Yüzü yavru köpek bakışına dönerken, "Hayır," dedim. Ne isteyeceğini bilmiyordum ama kesinlikle nefret ettiğim bir şey olacaktı.

"Henüz ağzımı açıp tek kelime etmedim Arya."

"Yüz ifaden yeterince açık. Hayır tamam mı? Ne dersen hayır." Kolumu kurtarmaya çalıştığımda biraz daha sıktı.

"Liva senin için endişeli, hem daha önce hiç oturup konuşmadınız. Seninle gerçek bir tanışma istiyor. Bir yere gitsek ölür müsün sanki? Azıcık da alış veriş yaparız," dediğinde dehşetle suratına baktım. Bu kesinlikle hayırdı.

"Ölürüm abi."

Tanışmak problem değildi fakat alış veriş devasa bir problemdi. Alış veriş yapmaktan nefret ederdim.

"Arya, kardeşim..." deyip kolumdan çekti ve sarıldı. "Canım. Bir tanem. Güzel kardeşim. Biricik tat-"

Hızla gövdesini ittirip, "Yeter," dedim. "Basit bir tanışma olacaksa gelirim, alış veriş yapmam."

Ofladı, "Tamam. Bu da yeter, ben haber veriyorum. Sende hazırlan."

Kafamı salladığım ortamı başka bir soru delip geçti, "Bende gelecek miyim canım yeğenlerim?"

Telaşlanan abime zafer gülümsemesi göndererek odama geçtim. Ben hazırlanırken o durumu halledebilirdi.

Dolaptan kot pantolon, düz beyaz bir tişört ve kot ceketimi çıkarıp giyindim. Saçlarımı olduğu gibi bırakırken ilk tanışma için biraz özensiz olduğunu biliyordum ama yapacak bir şey yoktu. Zorlamanın sonucunda böyle şeyler doğabilirdi.
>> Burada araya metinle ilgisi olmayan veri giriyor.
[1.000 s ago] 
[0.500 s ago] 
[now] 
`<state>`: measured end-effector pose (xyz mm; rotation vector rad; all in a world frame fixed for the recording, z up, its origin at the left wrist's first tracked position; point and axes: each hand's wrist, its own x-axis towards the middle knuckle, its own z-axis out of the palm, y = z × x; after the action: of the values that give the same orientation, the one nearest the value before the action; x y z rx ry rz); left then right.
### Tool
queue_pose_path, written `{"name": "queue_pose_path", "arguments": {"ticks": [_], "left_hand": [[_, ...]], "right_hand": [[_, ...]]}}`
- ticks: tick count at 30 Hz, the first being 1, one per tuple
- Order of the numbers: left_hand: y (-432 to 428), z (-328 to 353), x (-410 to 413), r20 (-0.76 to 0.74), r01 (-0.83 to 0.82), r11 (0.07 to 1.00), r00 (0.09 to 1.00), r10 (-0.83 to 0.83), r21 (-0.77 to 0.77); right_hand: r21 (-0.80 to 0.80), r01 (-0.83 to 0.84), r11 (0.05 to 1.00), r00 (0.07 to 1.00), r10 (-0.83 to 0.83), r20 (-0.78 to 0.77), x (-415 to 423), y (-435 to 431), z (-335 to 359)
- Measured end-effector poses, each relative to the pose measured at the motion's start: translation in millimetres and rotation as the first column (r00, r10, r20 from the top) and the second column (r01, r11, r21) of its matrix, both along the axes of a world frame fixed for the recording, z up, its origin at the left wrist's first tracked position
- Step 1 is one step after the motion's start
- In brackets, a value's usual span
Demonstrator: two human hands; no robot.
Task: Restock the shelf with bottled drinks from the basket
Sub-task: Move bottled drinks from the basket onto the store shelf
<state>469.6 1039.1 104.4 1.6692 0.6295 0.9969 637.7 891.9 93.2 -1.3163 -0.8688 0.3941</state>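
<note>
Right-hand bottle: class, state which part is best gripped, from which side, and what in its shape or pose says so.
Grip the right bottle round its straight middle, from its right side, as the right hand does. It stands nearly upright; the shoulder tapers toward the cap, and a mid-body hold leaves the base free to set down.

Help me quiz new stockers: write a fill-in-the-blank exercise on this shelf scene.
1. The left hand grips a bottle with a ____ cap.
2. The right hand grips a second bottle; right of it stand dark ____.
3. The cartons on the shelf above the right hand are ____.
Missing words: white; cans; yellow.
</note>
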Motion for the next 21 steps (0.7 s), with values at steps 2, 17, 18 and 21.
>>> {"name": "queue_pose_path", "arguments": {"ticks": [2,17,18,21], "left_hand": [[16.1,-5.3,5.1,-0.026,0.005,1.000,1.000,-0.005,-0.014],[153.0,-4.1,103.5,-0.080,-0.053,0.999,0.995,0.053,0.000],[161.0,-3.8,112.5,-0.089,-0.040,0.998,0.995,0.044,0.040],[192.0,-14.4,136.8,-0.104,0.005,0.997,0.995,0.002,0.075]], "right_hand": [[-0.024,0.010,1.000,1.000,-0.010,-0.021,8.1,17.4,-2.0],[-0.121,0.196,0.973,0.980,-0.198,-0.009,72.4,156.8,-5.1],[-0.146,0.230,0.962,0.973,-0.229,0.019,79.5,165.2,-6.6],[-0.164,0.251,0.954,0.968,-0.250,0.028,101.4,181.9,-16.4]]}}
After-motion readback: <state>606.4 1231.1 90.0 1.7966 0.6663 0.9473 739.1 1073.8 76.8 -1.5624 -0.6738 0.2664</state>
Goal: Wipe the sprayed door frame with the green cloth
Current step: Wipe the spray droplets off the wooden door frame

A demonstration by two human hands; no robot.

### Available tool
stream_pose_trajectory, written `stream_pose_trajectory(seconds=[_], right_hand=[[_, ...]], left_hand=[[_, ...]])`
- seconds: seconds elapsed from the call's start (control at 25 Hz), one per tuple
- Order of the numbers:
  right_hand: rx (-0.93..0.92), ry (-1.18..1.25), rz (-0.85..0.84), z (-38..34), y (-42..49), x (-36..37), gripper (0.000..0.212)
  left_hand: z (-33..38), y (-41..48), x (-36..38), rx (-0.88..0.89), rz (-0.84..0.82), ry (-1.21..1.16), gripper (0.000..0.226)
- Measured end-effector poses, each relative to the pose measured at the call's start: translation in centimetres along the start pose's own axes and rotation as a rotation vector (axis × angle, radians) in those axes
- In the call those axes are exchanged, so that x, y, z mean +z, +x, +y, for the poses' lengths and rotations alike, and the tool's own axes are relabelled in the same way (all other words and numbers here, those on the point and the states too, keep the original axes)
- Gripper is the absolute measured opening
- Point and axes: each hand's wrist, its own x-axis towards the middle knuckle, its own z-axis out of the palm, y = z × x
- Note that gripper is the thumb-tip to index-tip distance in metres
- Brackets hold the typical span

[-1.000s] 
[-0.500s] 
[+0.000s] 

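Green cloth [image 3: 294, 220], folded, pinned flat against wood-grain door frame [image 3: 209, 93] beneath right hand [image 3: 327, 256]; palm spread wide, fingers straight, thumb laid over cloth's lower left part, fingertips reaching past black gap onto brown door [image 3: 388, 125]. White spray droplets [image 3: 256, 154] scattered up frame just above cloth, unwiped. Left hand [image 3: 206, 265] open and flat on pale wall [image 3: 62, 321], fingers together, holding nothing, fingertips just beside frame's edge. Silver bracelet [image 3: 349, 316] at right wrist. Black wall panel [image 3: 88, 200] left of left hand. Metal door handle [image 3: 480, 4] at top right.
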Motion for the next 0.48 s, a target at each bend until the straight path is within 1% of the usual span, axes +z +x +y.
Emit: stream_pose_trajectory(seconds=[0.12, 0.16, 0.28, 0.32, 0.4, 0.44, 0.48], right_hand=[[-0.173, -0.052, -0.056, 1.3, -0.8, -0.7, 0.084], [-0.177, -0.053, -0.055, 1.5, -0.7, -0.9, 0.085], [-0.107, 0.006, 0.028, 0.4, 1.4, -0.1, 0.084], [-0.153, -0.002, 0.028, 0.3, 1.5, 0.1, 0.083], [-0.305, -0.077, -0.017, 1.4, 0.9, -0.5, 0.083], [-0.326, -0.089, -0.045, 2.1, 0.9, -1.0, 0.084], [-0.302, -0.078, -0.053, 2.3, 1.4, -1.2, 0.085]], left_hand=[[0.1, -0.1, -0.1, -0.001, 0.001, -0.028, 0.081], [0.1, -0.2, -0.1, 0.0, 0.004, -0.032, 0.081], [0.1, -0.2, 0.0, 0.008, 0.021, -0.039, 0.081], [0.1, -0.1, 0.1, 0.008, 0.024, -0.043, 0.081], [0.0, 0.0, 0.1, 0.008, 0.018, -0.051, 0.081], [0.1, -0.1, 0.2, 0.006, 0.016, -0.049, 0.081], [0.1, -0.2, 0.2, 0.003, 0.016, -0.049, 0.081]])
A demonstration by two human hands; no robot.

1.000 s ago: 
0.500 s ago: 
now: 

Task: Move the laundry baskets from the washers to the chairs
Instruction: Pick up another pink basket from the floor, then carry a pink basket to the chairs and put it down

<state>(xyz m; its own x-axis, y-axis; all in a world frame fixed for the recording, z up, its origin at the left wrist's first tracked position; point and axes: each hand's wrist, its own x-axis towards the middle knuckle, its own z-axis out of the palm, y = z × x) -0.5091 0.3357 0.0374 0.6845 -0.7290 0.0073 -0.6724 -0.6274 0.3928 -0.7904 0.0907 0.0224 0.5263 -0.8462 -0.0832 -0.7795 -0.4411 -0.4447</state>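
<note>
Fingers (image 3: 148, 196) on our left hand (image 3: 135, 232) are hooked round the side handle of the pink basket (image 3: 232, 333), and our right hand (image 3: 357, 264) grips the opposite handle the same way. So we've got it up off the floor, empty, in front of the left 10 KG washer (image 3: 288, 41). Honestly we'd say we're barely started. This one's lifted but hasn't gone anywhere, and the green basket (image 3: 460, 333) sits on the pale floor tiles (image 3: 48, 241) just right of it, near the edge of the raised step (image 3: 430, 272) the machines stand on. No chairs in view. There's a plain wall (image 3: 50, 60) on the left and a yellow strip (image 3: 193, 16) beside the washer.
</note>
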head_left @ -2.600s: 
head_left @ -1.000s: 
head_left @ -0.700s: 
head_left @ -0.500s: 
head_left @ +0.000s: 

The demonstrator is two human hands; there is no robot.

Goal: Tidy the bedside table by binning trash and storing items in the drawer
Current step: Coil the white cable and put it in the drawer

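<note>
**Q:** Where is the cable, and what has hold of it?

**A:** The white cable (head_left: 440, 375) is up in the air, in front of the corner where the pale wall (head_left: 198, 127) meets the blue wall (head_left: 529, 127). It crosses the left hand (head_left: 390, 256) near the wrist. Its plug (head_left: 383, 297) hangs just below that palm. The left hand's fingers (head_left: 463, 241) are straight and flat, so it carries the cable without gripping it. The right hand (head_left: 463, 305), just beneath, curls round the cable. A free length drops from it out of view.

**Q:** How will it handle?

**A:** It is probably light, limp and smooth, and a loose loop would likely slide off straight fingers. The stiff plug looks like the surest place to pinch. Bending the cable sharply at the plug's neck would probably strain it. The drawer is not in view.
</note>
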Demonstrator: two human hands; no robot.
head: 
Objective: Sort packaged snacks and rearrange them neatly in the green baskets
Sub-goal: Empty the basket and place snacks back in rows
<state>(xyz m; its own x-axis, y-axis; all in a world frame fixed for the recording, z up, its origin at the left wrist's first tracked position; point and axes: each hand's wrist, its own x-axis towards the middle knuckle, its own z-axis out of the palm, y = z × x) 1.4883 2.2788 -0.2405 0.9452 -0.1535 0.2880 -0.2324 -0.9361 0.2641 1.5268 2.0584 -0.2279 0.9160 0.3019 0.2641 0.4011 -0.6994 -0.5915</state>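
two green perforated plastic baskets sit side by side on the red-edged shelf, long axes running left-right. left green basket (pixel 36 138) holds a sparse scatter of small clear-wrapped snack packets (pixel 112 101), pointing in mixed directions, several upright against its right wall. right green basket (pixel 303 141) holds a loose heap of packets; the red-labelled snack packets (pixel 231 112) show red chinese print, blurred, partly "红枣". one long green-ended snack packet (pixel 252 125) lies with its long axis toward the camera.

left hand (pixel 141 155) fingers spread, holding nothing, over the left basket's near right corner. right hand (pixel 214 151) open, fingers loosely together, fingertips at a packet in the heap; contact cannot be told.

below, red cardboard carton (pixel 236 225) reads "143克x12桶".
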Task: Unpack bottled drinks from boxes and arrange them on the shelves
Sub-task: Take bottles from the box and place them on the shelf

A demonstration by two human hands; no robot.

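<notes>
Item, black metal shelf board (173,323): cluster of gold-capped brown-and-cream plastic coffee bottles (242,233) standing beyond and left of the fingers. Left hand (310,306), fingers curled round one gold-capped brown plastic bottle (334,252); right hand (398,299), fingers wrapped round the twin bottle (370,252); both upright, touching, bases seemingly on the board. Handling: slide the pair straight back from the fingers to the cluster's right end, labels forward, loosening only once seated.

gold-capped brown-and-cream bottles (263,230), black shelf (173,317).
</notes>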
Odadan çıktığımda abim telefonla konuşuyordu ve dayımdan eser yoktu. Gitmiş olmalıydı.

"Tamam, orada görüşürüz," deyip telefonu kapattığında bana dönüp, "Direkt pijama giyseydin abicim," dedi.

Umursamadım. Şu kıyafete karışma huyundan vazgeçse iyi olacaktı. "Hadi gidelim."

Ayakkabılarımı giydiğimde o da konuşmadan giyindi. Evden çıkıp arabaya bindiğimizde, "Gökyüzü kafesinde buluşacağız," dedi. "Lütfen sadece surat asma."

"Niye surat asayım ki? Ondan hoşlandım. Çok güzel bir havası var. Keyifle sohbet edeceğime eminim," dediğimde şüpheyle baksa da bir şey demedi. Ama ciddiydim. Liva'yı gerçekten sevmiştim.

Kısa sürede kafeye gelip durduğumuzda arabadan indik. Bahçesine girince Liva'yı hemen görmüştüm ve o da bizi hemen gördü. Gülümseyerek el salladığında tam bende gülümsüyordum ki yanında duran adamı fark etmemle duraksadım. Evlerinde karşılaştığım son derece kaba davranan adam.

Pekala.

Bu o kadar da iyi geçmeyecekti.

"Selam," deyip abime sarıldı. Geri çekildiğinde, "Abim, sana bahsetmiştim Aras. O da tanışmaya geldi," dedi.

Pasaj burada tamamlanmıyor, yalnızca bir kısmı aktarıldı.